Extraordinary Siblings from an Ordinary Family

By Matthew Janik, Assistant Director of Athletic Communication

This story is part of the Northeast-10 Conference's "Student-Athlete Spotlight" series, designed to tell the story of the conference's student-athletes beyond the field of competition.

L'Heureux Siblings The L'Heureux siblings, from left to right: Lauren, a junior on the Ravens field hockey team; Ian, a freshman at Norwich University; and Colin, a junior at Sanford High School.

There is an old saying in sports that there is no 'I' in "team." Taken at face value, it is a cautionary tale that no individual can win a game on their own, that a team is the sum of its parts, that working together will yield the best result. If you take a deeper look at it though, you can extrapolate the idea even further. If you take a deeper look at it, you realize that no student-athlete got to where they are all by themselves. You realize that there is something beyond the field that's pushing them, driving them, making them tick.

In short, behind every student-athlete, there is a story.

This is how we end up with a field hockey story that has so very, very little to do with field hockey.

***

Lauren L'Heureux could be any one of the hundreds of young women playing college field hockey in New England. Through three seasons in Rindge, she has three goals and one assist for seven points. She has played in a majority of the Ravens games over the course of her career, but hasn't started many of them. She gets named to the Northeast-10 Conference Weekly Honor Roll every now and again.

She is a two-time All-Academic Squad selection by the National Field Hockey Coaches Association and is well on her way to a third in 2010. She carries a grade-point average north of 3.60 while majoring in biology.
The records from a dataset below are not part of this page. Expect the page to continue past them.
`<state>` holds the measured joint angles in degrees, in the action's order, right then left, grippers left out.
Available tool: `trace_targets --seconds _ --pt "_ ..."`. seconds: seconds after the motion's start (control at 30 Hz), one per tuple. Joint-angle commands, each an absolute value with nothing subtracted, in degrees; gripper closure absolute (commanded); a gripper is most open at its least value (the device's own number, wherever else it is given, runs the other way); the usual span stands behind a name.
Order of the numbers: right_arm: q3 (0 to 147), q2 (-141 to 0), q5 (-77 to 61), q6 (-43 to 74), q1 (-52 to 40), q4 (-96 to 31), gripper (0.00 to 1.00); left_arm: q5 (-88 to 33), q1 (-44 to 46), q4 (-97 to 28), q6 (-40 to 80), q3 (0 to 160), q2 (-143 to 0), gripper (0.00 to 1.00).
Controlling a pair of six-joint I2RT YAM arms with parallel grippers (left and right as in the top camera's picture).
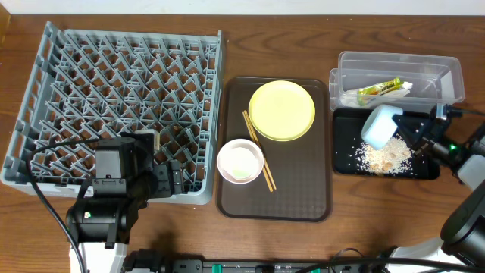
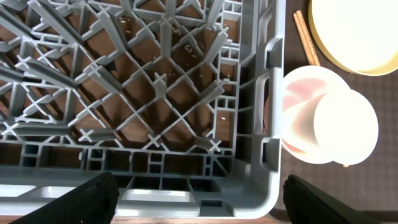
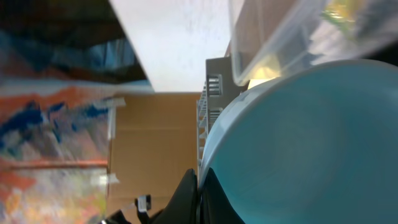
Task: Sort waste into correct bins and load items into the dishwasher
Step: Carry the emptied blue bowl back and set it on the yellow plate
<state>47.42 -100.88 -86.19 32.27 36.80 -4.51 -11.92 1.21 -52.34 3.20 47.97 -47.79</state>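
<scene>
Left gripper: over near rim of grey dish rack, fingers apart.
White bowl, chopsticks, yellow plate: on brown tray, centre.
Right gripper: clamped on tilted light-blue bowl, above rice scraps in black tray.
Far right: clear tub holding wrapper.

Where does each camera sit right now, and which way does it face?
Overhead: fixed above the table, looking straight down on the dish rack, brown tray and black tray; left arm and right arm enter from the bottom.
Left wrist: above the rack's near corner, facing down; fingers of the open left claw at the bottom corners.
Right wrist: rolled sideways by the black tray; the light-blue bowl, pinched in the right claw, fills it.
Shared: overhead and left wrist both show the white bowl.
</scene>
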Motion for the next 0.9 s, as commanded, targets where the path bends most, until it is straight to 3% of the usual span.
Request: trace_targets --seconds 0.0,0.37,0.47,0.7,0.87 --pt "47.5 -99.7 -89.0 25.7 32.7 -2.9 0.99 -12.4 1.0 -52.5 3.7 49.2 -47.6 0.12" --pt "47.6 -89.5 -81.5 39.5 24.3 -0.6 0.99 -12.4 1.0 -52.5 3.7 49.2 -47.6 0.12" --pt "47.7 -81.0 -69.4 40.4 18.2 -0.6 0.99 -12.4 1.0 -52.5 3.7 49.2 -47.6 0.12" --pt "50.9 -74.9 -47.2 31.2 -0.4 -2.5 0.99 -12.4 1.0 -52.5 3.7 49.2 -47.6 0.12" --pt "60.5 -77.1 -29.5 18.3 -11.6 -18.7 0.99 -12.4 1.0 -52.5 3.7 49.2 -47.6 0.12"
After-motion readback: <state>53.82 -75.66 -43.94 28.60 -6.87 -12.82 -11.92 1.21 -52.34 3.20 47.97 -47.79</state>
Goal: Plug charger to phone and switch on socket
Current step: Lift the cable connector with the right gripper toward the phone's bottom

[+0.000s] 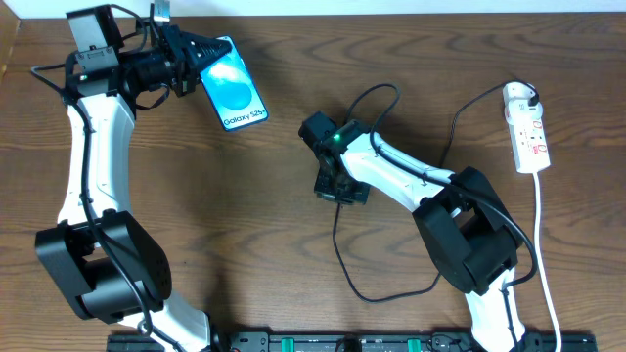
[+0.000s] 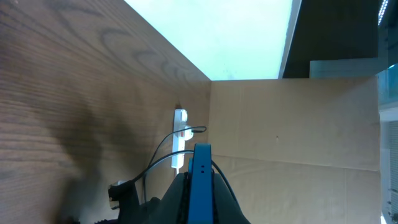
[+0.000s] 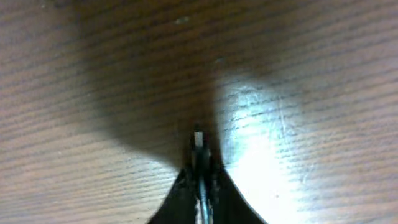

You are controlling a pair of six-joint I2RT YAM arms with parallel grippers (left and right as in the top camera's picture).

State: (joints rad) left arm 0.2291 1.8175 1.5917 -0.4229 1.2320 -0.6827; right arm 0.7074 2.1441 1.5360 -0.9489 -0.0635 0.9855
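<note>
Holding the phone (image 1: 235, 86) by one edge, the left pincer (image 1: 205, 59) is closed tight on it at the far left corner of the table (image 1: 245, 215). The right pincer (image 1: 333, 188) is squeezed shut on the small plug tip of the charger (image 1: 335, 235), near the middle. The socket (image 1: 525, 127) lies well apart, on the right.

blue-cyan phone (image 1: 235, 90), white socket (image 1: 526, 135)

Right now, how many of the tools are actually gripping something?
2. The left tool, upper left in the overhead view, grips the slim blue-screened smartphone. The right tool, near centre, pinches the thin black charger cable at its small plug tip.
</note>
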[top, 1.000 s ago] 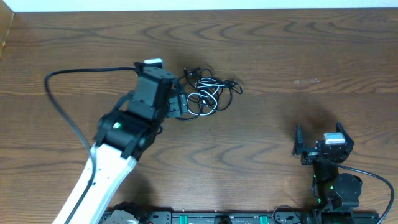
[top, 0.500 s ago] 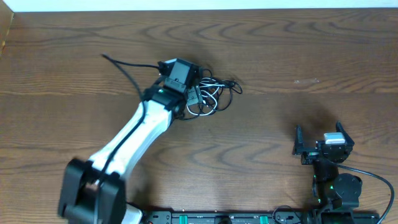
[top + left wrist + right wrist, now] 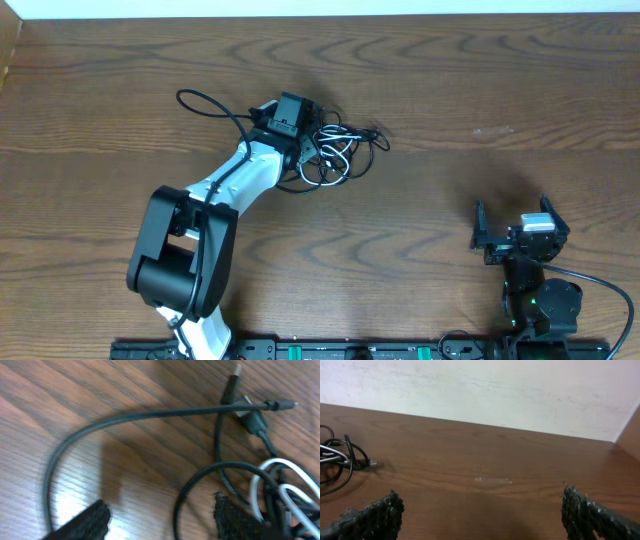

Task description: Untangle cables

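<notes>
The cables (image 3: pixel 338 152) lie in one tangle of thin black cords and a short white cord at the middle back of the table. My left gripper (image 3: pixel 307 140) is down at the tangle's left side. In the left wrist view that gripper (image 3: pixel 160 525) is open, with a black cord loop (image 3: pixel 178 502) running between its fingers and touching neither. The white cord (image 3: pixel 280 476) and small plug ends (image 3: pixel 280 405) lie just right of it. My right gripper (image 3: pixel 518 224) stands open and empty at the front right, far from the tangle; its wrist view shows the cables (image 3: pixel 340 460) at the far left.
The left arm's thick black cable (image 3: pixel 205 103) loops over the table left of the tangle. The table's back edge meets a white wall (image 3: pixel 480 390). A black rail (image 3: pixel 350 350) runs along the front edge.
The left arm has swung round and stretched out, bringing its gripper right and back onto the tangle's left side. Its jaws have narrowed. The right arm has not moved.
</notes>
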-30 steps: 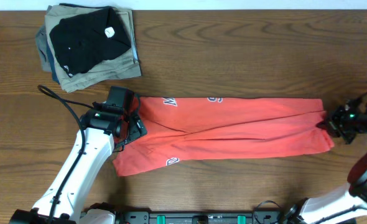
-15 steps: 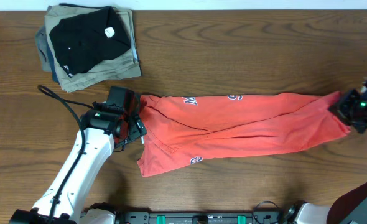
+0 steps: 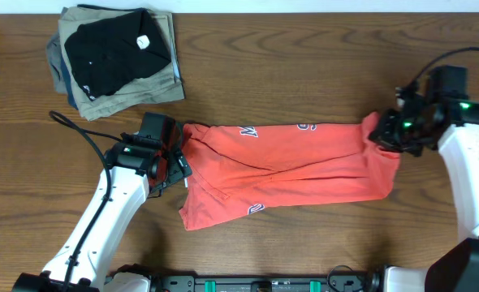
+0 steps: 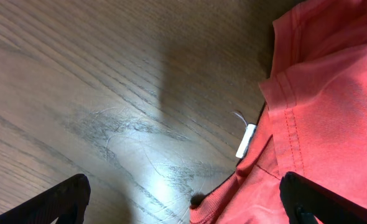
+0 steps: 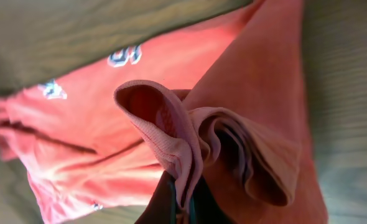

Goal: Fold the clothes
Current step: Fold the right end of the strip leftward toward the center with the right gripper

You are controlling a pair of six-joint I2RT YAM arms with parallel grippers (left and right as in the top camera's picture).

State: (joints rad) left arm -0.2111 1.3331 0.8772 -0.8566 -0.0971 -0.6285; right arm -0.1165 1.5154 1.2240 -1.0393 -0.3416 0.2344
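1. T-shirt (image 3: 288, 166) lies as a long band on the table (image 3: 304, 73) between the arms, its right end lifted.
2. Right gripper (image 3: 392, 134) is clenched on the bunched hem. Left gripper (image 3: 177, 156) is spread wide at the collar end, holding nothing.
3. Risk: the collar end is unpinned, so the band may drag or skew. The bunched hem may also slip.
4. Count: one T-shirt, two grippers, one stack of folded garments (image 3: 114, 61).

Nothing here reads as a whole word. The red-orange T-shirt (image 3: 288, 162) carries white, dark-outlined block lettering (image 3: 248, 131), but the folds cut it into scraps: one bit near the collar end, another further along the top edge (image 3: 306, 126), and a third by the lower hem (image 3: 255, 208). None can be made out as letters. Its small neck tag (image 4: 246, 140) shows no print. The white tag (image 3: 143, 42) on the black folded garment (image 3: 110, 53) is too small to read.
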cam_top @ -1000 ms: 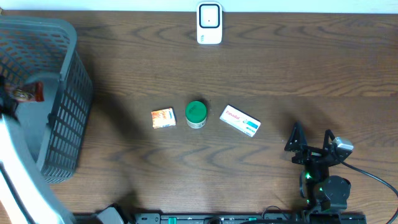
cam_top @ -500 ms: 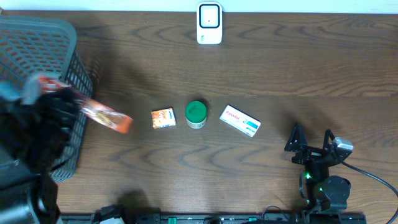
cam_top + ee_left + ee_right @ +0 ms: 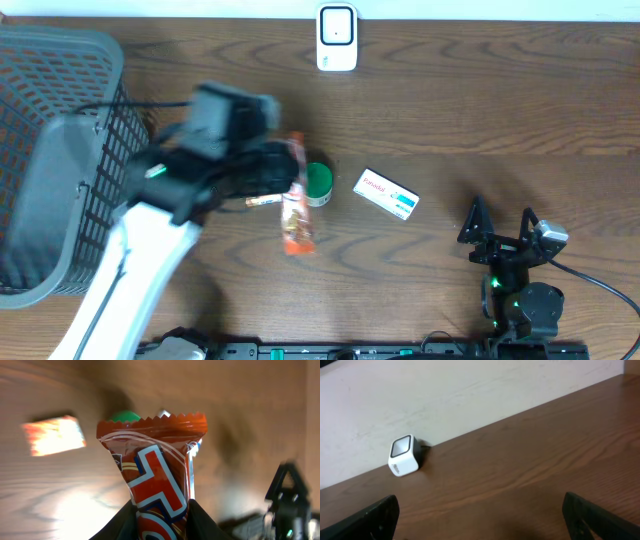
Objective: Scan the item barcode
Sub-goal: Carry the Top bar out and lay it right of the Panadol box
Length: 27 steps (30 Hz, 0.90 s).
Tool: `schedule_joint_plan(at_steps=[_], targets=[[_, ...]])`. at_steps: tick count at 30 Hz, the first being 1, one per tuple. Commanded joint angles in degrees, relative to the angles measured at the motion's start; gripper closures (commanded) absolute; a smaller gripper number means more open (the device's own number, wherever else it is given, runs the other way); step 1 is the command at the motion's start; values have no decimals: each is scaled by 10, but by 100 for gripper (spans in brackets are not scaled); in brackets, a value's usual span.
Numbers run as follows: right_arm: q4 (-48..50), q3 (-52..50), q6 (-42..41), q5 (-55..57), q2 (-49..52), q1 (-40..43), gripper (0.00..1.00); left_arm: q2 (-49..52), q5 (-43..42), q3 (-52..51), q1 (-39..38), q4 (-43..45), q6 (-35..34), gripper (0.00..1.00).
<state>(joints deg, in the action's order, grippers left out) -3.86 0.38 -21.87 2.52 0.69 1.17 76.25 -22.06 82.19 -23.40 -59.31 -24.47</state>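
Bench [image 3: 500, 110]: grey basket [image 3: 60, 150] at 9 o'clock. Left hand [image 3: 270, 170] over bench centre, clamped on an orange snack packet [image 3: 296, 215] that hangs just beside the green-lidded jar [image 3: 318, 180]. Right hand [image 3: 497, 225] parked at 4 o'clock, jaws wide, empty. Scanner [image 3: 337, 38] at the 12 o'clock edge, well apart from the packet. Step, as judged: carrying the item to the scanner. Next: swing toward 12 o'clock and turn the barcode face to the window; barcode not visible.

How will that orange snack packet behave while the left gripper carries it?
Probably floppy: the orange snack packet is thin film with a crimped end, extending past the left gripper. Its glossy wrapper may slip, and it looks light.
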Motion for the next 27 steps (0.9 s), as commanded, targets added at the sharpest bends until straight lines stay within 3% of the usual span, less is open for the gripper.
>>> schedule_joint_plan(at_steps=[1, 8, 9, 11, 17, 20, 27], targets=[[-2, -1, 7, 2, -3, 3, 1, 85, -80, -3, -62, 30, 24, 71], [-2, -1, 7, 2, -3, 3, 1, 196, -251, -3, -98, 92, 14, 71], [-2, -1, 7, 2, -3, 3, 1, 217, -325, -3, -101, 103, -2, 71], [-2, -1, 7, 2, -3, 3, 1, 226, -374, -3, -104, 118, -2, 71], [-2, -1, 7, 2, -3, 3, 1, 227, -379, -3, -104, 168, -21, 70], [-2, -1, 7, 2, -3, 3, 1, 228, -379, -5, -104, 210, -62, 70], [-2, -1, 7, 2, -3, 3, 1, 250, -379, -54, -104, 409, -175, 64]])
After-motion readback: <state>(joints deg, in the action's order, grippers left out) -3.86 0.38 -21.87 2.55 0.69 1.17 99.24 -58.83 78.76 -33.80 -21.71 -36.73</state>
Like any of the hundreds of student-athletes at Franklin Pierce, she balances the athletic needs of practice and games with the academic needs of study hall and homework. She spends the winters trudging to class under a New Hampshire sky that at times can seem eternally gray.

But then you ask her about her brother. You ask Lauren about her brother and her eyes light up.

***

Colin L'Heureux could be the younger brother of any one of those hundreds of young women playing college field hockey in New England. Endlessly supportive, he almost never misses a game.

"He thinks he knows everything; he thinks he owns this school," said Lauren. "I'm like 'Colin, you don't even go here!'"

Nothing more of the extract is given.